I found myself profoundly dissatisfied with his explanation. I actually paused here when reading Worlie’s piece to try to figure out why this dissatisfied me so much, only to find the answer in his next paragraph:

And, if the preponderance of sermons is any indication, Christians have historically been willing to slut-shame Bathsheba to keep any stink (beyond adultery) off of David. It’s nonsensical, particularly because in Scripture, Bathsheba is never accused, indicted, or even maligned in any way for what happened.

Worlie gets so close, and yet misses it. If evangelicals care so much about women that they can’t stomach men who abuse them, why have they been so willing to slut shame women at the drop of the hat?
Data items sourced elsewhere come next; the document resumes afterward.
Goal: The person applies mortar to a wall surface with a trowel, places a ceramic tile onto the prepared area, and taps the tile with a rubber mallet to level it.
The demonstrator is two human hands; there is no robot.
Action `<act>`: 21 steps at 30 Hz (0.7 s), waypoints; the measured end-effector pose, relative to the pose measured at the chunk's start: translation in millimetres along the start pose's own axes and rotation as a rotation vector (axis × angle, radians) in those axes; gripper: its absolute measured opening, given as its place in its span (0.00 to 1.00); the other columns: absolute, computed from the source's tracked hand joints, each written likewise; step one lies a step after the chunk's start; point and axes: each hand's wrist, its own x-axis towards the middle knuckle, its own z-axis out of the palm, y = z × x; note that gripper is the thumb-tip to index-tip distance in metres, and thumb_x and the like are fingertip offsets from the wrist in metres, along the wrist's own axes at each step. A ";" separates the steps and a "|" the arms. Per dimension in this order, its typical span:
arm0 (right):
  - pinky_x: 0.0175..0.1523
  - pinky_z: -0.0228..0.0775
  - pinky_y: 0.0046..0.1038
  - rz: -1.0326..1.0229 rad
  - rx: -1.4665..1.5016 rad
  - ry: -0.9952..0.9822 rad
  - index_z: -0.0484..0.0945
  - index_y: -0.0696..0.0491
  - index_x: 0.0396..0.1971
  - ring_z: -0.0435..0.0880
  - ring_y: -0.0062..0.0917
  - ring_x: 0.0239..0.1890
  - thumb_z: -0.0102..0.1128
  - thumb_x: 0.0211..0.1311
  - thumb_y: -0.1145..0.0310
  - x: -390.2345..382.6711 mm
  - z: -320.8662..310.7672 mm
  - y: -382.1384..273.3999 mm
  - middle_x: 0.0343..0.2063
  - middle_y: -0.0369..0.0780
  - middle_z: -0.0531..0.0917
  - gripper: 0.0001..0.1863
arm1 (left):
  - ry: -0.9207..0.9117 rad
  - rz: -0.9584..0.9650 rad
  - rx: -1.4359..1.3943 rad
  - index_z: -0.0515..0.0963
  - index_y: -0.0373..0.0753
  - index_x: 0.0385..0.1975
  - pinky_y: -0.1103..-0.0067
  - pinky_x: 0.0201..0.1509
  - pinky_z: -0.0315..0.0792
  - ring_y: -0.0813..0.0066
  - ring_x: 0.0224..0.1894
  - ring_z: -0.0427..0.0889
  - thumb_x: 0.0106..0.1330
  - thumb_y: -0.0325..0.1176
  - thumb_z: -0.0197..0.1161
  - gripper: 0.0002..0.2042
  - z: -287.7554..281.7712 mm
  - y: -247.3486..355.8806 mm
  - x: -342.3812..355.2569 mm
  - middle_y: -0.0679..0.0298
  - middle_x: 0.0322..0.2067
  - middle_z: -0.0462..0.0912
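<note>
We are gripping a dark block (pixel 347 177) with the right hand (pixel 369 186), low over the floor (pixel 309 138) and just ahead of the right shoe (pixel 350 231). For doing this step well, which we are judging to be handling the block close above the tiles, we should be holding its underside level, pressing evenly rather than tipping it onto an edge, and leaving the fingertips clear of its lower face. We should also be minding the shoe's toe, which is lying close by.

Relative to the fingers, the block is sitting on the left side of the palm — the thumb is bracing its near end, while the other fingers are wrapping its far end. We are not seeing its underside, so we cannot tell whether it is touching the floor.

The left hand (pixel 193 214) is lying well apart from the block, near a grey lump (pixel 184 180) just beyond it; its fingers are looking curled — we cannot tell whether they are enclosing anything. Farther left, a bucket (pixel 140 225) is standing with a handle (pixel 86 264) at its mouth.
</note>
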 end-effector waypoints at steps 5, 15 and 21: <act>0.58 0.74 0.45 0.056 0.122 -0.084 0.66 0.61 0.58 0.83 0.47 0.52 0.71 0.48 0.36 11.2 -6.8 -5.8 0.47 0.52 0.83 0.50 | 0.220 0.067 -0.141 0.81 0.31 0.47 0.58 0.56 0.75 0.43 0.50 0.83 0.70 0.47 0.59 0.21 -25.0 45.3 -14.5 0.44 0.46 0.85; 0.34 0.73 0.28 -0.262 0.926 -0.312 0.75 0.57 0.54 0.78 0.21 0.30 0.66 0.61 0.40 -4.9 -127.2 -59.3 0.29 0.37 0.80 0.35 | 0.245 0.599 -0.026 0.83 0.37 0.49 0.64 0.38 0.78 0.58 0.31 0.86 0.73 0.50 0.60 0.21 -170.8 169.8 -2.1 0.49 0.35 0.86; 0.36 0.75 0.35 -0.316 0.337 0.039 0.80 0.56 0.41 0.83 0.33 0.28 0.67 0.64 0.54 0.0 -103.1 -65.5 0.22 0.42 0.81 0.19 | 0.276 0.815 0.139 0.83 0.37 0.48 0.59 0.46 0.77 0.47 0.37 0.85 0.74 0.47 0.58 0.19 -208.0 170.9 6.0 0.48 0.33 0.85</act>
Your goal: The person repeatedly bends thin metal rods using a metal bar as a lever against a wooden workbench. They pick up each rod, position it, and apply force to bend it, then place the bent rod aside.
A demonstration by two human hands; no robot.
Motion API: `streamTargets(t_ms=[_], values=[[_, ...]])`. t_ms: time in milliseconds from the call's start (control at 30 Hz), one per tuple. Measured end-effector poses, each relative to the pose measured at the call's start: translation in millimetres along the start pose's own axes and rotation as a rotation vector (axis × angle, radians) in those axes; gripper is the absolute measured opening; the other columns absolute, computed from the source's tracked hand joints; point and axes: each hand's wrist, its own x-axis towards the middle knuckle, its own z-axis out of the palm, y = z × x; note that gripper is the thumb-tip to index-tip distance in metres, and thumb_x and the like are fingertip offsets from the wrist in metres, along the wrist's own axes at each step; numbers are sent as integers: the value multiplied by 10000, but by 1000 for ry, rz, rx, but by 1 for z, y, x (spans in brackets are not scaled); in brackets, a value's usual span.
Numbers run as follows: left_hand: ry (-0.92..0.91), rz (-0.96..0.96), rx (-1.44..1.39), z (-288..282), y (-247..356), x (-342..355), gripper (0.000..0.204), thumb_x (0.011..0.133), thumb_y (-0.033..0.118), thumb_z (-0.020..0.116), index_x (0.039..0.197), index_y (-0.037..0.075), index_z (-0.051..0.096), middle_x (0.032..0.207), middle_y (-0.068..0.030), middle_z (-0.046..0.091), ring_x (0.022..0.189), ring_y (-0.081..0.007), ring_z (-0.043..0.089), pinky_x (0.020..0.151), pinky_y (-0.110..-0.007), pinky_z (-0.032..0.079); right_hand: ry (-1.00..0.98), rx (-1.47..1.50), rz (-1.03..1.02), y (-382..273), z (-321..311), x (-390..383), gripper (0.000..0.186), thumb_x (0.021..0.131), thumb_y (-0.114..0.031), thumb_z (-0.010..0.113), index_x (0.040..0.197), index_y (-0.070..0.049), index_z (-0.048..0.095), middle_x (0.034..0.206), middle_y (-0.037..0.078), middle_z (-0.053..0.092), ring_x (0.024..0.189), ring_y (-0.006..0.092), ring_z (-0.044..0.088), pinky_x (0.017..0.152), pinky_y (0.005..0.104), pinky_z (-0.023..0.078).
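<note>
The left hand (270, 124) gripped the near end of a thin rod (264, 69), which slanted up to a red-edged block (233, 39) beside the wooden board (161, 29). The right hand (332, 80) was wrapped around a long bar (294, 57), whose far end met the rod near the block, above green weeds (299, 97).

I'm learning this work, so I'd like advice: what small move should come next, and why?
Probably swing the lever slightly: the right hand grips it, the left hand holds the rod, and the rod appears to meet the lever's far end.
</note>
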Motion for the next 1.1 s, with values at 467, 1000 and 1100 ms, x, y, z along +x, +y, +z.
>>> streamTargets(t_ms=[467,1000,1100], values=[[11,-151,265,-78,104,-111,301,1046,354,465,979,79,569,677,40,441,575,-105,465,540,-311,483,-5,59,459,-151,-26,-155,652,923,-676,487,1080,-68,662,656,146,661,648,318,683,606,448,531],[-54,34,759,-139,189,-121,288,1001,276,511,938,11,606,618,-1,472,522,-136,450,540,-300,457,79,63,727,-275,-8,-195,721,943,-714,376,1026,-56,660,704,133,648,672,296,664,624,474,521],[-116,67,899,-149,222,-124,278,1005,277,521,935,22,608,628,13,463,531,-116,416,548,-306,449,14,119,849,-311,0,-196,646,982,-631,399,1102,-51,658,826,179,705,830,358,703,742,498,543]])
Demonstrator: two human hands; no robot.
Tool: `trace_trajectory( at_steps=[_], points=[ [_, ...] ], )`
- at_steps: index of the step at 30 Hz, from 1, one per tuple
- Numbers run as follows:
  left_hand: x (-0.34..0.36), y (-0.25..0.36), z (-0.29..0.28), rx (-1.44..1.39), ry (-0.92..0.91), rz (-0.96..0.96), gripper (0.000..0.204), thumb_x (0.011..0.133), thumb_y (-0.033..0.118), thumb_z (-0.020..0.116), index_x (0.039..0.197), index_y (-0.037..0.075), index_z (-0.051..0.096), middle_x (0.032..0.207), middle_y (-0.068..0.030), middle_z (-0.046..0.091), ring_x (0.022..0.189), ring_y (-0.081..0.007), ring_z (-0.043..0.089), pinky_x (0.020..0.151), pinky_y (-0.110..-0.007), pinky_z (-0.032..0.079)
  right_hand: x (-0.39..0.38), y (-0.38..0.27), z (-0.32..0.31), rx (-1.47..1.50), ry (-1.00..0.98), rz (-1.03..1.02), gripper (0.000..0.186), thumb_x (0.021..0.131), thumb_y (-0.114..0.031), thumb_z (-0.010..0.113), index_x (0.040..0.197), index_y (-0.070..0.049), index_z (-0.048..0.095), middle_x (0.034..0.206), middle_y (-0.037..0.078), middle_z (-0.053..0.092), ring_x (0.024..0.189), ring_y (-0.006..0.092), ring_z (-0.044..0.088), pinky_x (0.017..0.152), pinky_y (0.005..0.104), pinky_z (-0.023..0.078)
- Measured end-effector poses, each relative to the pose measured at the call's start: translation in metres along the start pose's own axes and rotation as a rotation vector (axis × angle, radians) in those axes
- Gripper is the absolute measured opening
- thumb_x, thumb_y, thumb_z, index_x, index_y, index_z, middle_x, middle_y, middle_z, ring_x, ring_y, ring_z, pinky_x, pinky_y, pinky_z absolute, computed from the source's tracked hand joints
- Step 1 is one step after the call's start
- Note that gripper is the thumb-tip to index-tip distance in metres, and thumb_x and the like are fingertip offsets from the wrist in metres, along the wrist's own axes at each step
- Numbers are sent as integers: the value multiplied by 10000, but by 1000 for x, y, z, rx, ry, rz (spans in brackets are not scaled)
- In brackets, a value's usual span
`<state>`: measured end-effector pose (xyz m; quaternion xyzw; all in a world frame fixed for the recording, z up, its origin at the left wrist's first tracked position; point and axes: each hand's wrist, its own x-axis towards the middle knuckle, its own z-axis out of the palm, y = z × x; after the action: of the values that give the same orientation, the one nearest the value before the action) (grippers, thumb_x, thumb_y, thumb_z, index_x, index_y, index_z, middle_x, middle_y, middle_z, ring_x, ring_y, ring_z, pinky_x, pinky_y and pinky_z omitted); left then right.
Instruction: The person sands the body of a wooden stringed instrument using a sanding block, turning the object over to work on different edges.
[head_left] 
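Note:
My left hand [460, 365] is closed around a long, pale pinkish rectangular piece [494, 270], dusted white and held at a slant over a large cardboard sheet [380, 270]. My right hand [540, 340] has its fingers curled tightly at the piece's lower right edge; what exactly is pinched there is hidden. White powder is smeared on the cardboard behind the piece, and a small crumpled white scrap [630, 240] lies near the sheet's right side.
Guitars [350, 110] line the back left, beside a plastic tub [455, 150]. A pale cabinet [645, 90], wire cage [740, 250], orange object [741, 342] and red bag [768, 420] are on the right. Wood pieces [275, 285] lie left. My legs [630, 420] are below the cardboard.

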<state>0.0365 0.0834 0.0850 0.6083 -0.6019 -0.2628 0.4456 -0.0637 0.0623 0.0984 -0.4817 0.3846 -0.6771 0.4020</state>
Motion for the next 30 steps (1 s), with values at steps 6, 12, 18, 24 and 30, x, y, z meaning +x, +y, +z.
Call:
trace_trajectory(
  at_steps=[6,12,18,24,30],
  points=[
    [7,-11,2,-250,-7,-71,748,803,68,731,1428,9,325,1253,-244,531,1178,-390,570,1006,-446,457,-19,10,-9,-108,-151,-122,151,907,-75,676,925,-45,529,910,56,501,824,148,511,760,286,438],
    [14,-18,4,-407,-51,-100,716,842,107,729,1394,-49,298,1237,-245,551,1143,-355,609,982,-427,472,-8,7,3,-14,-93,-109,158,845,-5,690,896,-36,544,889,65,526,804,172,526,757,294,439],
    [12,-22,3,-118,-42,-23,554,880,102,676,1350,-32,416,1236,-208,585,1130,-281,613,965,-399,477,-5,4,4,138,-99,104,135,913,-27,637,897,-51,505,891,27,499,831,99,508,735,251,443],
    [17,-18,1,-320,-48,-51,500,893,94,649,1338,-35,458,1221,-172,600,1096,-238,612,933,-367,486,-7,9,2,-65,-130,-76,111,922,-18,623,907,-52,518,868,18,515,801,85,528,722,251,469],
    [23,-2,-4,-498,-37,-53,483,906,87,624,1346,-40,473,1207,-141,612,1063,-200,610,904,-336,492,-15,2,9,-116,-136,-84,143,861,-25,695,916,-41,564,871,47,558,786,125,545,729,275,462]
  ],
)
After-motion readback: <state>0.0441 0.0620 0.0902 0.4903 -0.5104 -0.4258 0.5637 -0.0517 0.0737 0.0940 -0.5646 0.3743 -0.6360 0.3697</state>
People who are this willing to slut shame women rarely actually care that much about women being abused. Indeed, when women are abused, their automatic response is to slut shame—to claim that they were asking for it.

I don’t find the claim that evangelicals don’t want to think of David as a rapist because they would rather see him as a murderer of a man than as an abuser of a woman at all convincing. Evangelicals have typically not cared that much about supporting women who allege abuse—particularly when these women are abused at the hands of their male heroes.

I would argue that the reason Rachel Denhollander has gained such an audience among evangelicals, in speaking out against abuse, is that she was not abused by an evangelical leader—or an evangelical at all. 

Denhollander was the first woman to publicly accuse Larry Nasssar of sexual assault. Nassar is now behind bars because of the powerful voices of Denhollander and the other women who joined her in speaking out. Denhollander has since turned to the evangelical world, using her powerful voice to urge her fellow believers to stand up against abuse and to call it out where it happens. Hence her tweet about David raping.

Women like Jules Woodson, who are abused by evangelical pastors, don’t get the respect in evangelical circles that Denhollander does. If they did, Woodson’s abuser wouldn’t be already back in the pulpit. Denhollander appears to understand this, and works to elevate voices like Woodson’s. Why does she need to work to elevate Woodson’s voice? Because many, many evangelicals still defend abusers and slut-shame victims.

All of this is to say that Worlie is wrong. The issue is not that evangelicals “find it easier to stomach [David] being a murderer of a man than an abuser of a woman.”

The issue is that evangelicals don’t stand up for women who are raped or sexually abused by powerful evangelical men. Instead, they find some way to smear or discredit the men’s victims. And that is exactly what has happened with Bathsheba. It’s her fault! She was asking for it! Why was she bathing on that roof, anyway?! This has been the narrative about Bathsheba for generations.

Recognizing Bathsheba as a victim of rape requires grappling with something many evangelicals aren’t ready to grapple with. It means recognizing the role power dynamics play in abuse—which would require taking situations’ like Woodson’s abuse more seriously than most evangelicals have—and reckoning with centuries of victim blaming—which, again, would require evangelicals to fundamentally change how they approach abuse.

Denhollander is ready to push evangelicals on this. She does not mince words or hold punches. The pushback she has received reveals not evangelicals’ distaste for men who abuse women—as Worlie claimed—but their unwillingness to support victims of abuse—and their widespread ongoing inability to even recognize it.